If, If, If...

by RiseHigh



Series: The Reluctant Housemates [10]
Category: Class (TV 2016)
Genre: Character Study, Gen, Just Charlie being emo and complicated while sitting with Quill, Post-Episode 1x07, Reluctant Housemates, Unconventional Families
Language: English
Status: Completed
Published: 2016-12-09
Updated: 2016-12-09
Packaged: 2018-09-07 12:40:31
Rating: General Audiences
Warnings: No Archive Warnings Apply
Chapters: 1
Words: 2,492
Publisher: archiveofourown.org
Story URL: https://archiveofourown.org/works/8801209
Author URL: https://archiveofourown.org/users/RiseHigh/pseuds/RiseHigh
Summary: If she does wake up, he was afraid of what will happen.But he was even more afraid of what will happen if she doesn’t.





	

**Author's Note:**

> Just me trying to get into Charlie's complicated little head while he's alone in the house with Quill. 
> 
> (While also being very Type-A and needing to explain the logistics of getting Quill out of the school and why Charlie took of her coat but nothing else. Are these things that *needed* to be explained? No. But will I attempt to explain them? Yes. This is who I am.)

_If this was a joke it wasn’t funny._

Quill couldn’t have gotten the arn out of her head and she couldn’t be pregnant.  Neither of those things had been true an hour ago.  Yet, the arn was in a bag on the floor—Charlie had let it fall to the ground when he scrambled for her gun—and she was visibly pregnant.  She also was not waking up.  He dropped to his knees.

“Quill?”  No response.  He shook her shoulder as Matteusz crouched down next to him.  “Quill.”

Matteusz’s reached out to feel for a pulse.  “It’s slow,” he said after a moment.

“Slow for a human?”

“Yes.  Is her heart rate different?”

“It’s faster, so if it’s slower…”

“It is steady though,” Matteusz said calmly even though his face also looked concerned.  As if on cue, Quill exhaled slowly.  “See,” he added as she sucked in another breath.  “Blood loss, maybe?”

Charlie followed his gaze to the bag holding the arn.  There was a lot of blood.  Maybe that was all this was.  He grabbed the bag and stood up to find his coat and backpack. 

“She still may need a hospital,” Matteusz said from where he remained crouched at her side.

“No.”  Charlie found his backpack and put the bag with the arn inside it.  “What would we say?” He shrugged on his coat as he continued, “‘She’s an alien terrorist who removed the creature that was put in her head as punishment’?”

“So hospital is out.”

“Unless you want her carted off to a lab somewhere.  Then again, they’d probably take me too, which might be better for everyone,” he said with a strangled laugh.
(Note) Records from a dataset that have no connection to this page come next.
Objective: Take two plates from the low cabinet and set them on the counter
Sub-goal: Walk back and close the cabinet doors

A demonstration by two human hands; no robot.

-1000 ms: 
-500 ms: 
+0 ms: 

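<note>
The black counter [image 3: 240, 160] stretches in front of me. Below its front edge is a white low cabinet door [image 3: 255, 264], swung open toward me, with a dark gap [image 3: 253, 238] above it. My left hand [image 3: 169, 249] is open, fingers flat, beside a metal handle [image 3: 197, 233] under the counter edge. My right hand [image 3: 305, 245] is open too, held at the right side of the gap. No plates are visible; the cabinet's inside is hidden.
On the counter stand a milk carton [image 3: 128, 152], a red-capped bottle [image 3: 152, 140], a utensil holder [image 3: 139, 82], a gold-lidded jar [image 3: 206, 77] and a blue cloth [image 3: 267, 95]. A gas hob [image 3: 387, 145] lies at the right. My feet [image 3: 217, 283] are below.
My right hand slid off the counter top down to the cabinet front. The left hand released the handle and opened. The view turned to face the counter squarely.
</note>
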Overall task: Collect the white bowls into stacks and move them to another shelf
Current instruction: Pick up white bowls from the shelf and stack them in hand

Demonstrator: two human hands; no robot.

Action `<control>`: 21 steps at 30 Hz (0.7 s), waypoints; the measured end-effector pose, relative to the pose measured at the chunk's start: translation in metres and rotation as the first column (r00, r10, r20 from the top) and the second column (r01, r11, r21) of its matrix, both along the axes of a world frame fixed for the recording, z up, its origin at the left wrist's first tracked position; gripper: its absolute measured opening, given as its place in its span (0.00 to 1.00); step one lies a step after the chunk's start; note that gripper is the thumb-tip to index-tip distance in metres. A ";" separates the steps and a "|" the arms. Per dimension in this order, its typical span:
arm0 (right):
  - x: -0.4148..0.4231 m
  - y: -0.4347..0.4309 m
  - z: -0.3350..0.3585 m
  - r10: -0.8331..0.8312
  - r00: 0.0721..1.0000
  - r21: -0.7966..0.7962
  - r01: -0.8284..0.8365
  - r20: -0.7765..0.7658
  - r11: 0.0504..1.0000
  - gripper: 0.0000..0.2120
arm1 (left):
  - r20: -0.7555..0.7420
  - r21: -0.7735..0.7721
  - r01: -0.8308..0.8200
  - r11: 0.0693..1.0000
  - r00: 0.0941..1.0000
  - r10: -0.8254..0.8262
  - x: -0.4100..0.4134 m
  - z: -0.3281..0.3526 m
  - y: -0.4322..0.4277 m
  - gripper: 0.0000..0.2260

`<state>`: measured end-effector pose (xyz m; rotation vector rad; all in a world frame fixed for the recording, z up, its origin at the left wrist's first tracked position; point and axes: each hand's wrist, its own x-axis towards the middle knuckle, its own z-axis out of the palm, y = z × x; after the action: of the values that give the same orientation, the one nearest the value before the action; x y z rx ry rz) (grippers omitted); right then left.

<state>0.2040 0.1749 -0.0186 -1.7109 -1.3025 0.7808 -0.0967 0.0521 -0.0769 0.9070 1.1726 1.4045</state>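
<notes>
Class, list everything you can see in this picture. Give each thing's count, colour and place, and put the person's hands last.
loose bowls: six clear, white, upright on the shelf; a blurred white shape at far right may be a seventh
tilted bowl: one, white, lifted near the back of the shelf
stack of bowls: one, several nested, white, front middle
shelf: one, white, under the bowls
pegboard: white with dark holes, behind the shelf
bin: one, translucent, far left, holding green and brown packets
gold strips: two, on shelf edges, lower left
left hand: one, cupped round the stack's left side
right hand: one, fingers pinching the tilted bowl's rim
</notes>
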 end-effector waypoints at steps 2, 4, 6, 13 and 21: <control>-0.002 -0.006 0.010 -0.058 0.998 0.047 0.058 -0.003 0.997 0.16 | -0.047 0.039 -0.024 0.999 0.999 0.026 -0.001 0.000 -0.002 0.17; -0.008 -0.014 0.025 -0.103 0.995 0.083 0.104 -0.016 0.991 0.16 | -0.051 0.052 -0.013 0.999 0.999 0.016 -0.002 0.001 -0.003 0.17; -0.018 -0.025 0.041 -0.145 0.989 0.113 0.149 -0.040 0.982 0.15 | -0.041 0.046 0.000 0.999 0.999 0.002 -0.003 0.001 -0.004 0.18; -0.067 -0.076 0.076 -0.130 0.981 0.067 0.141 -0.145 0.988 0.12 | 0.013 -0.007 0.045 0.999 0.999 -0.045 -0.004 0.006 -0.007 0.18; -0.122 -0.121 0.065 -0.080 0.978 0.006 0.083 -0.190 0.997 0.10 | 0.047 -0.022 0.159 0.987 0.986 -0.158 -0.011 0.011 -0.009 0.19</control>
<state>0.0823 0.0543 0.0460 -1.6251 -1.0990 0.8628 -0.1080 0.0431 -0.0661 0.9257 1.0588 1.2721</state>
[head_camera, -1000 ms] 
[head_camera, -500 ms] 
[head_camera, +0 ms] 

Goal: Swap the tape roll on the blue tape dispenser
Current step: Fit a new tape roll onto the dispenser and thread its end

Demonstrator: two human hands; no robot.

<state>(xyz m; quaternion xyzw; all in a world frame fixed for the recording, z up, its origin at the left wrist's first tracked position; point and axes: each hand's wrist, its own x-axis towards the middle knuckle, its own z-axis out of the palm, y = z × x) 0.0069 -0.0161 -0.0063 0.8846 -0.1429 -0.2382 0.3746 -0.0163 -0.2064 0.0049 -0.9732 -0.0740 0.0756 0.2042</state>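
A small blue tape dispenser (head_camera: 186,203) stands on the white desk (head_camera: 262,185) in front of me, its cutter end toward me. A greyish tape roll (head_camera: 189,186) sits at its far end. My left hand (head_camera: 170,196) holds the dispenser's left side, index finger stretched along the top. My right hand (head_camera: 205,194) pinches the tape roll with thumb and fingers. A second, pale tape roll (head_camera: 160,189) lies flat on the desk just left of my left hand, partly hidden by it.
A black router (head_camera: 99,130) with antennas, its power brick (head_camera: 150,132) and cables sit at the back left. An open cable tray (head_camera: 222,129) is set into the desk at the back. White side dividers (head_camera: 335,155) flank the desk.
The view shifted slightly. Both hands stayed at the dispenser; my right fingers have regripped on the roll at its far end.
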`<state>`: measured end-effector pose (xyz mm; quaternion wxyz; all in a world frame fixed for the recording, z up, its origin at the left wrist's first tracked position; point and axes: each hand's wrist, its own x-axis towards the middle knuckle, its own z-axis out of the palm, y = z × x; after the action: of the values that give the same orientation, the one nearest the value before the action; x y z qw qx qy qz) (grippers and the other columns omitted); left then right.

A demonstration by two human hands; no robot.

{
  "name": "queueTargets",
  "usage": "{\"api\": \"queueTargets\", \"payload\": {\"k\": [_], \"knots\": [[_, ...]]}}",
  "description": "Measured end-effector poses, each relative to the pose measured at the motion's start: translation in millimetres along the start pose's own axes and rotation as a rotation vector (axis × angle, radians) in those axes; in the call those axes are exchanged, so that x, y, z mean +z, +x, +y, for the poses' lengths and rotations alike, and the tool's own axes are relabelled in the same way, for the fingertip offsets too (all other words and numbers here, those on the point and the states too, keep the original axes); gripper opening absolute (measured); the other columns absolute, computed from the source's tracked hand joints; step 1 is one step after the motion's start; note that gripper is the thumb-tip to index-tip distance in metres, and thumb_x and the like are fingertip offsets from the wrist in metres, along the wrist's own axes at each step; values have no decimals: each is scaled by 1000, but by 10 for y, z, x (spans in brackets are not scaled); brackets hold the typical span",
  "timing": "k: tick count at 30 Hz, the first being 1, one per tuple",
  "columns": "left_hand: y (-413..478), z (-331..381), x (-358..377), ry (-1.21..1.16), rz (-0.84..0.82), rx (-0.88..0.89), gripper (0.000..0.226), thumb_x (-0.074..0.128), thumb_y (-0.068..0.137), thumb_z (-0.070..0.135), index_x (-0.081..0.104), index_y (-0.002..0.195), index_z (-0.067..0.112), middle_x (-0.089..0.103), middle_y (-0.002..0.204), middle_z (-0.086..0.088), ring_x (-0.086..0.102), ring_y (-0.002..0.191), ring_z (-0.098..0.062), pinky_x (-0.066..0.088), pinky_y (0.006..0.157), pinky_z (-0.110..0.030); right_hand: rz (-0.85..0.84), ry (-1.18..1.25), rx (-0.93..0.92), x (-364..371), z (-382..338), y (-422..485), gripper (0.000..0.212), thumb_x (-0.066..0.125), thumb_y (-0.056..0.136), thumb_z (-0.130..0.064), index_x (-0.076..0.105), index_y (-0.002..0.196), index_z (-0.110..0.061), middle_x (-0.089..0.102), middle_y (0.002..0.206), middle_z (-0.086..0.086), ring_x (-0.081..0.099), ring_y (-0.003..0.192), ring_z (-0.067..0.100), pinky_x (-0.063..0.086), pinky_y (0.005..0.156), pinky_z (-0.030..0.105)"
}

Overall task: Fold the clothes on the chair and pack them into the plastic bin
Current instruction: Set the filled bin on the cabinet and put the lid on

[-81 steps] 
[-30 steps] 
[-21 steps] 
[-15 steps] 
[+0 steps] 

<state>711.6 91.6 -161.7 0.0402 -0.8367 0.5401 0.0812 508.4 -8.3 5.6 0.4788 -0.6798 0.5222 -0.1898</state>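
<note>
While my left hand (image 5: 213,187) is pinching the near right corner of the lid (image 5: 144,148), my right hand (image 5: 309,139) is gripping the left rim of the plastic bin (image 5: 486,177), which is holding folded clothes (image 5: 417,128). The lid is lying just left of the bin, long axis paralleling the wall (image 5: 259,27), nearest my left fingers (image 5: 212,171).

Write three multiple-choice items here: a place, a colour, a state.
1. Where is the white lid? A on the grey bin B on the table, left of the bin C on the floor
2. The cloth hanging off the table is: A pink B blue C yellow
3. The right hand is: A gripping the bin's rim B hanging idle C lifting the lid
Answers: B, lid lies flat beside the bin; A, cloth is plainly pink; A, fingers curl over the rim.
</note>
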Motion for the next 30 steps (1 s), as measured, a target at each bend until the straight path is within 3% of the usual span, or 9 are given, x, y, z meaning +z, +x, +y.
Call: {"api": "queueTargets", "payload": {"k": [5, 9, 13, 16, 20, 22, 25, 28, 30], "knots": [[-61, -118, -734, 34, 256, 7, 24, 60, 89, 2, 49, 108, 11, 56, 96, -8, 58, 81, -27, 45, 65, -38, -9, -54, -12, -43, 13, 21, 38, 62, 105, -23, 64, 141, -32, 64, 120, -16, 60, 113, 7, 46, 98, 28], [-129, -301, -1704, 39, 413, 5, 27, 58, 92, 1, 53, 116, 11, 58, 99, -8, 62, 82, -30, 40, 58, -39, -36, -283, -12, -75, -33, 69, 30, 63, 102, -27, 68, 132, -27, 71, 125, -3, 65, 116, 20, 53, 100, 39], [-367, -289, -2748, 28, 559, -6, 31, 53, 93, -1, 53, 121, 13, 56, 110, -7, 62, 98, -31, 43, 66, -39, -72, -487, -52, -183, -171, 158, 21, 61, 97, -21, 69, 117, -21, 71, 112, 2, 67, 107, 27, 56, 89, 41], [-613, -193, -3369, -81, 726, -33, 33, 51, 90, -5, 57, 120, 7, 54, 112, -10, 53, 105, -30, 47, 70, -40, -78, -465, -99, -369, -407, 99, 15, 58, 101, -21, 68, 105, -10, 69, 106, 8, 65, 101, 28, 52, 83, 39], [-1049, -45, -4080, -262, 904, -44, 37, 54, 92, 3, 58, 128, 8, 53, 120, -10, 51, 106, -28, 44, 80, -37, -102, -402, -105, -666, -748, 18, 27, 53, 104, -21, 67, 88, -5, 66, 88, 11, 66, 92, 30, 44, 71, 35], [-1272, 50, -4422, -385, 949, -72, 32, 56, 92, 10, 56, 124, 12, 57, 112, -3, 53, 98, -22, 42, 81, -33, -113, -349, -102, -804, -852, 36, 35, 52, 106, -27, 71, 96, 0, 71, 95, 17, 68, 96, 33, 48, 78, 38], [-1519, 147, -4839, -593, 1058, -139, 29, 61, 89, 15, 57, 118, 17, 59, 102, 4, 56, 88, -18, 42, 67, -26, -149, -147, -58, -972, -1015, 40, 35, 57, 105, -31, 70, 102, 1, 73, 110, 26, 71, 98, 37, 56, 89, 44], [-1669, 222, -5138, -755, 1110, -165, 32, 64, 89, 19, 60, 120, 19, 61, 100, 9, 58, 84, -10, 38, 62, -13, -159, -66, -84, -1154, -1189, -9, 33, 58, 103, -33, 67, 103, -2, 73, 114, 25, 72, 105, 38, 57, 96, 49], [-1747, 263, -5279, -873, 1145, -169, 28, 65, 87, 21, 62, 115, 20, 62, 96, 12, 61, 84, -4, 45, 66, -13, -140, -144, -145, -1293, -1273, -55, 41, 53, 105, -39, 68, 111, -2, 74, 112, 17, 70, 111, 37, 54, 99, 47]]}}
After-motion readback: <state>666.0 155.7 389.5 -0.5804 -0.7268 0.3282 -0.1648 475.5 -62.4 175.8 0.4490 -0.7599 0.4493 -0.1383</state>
“Charlie.”  Matteusz stood up and took both his hands.  “I do not want that.  We need to talk and maybe need some space, but I do not want you out of my life.  You know this.”

“Yes, sorry,” Charlie said quickly.  The words came out with a rush of air and he found himself struggling to replace the oxygen.  “And I want the same.  I just…” he trailed off as he looked at Quill.  “This was never supposed to happen.  She was never supposed to get the arn out of her head.  I don’t know why she would even try.  I don’t know what to do.”

“Breathe.”

“Right.”  He took a few deep breaths, keeping his eyes locked with Matteusz’s.  “We have to get her home,” he said once his breathing had returned to normal.  “She can’t stay here.”

“I agree.”

Charlie looked to see the headmistress in the doorway.  He thought back to a couple weeks before and a mention of a deal between her and Quill.  This must have been it.  How could they be so reckless?

“What did you do?” he demanded.

“That is not your concern.”

“Neither is this.”

She looked at him levelly.  “You’re in my school.”

“Not for long.”

Charlie knelt down to scoop Quill into his arms.  He half expected her to wake up and protest, but her head just lolled back.  Matteusz reached forward to adjust her head so it rested against his shoulder. 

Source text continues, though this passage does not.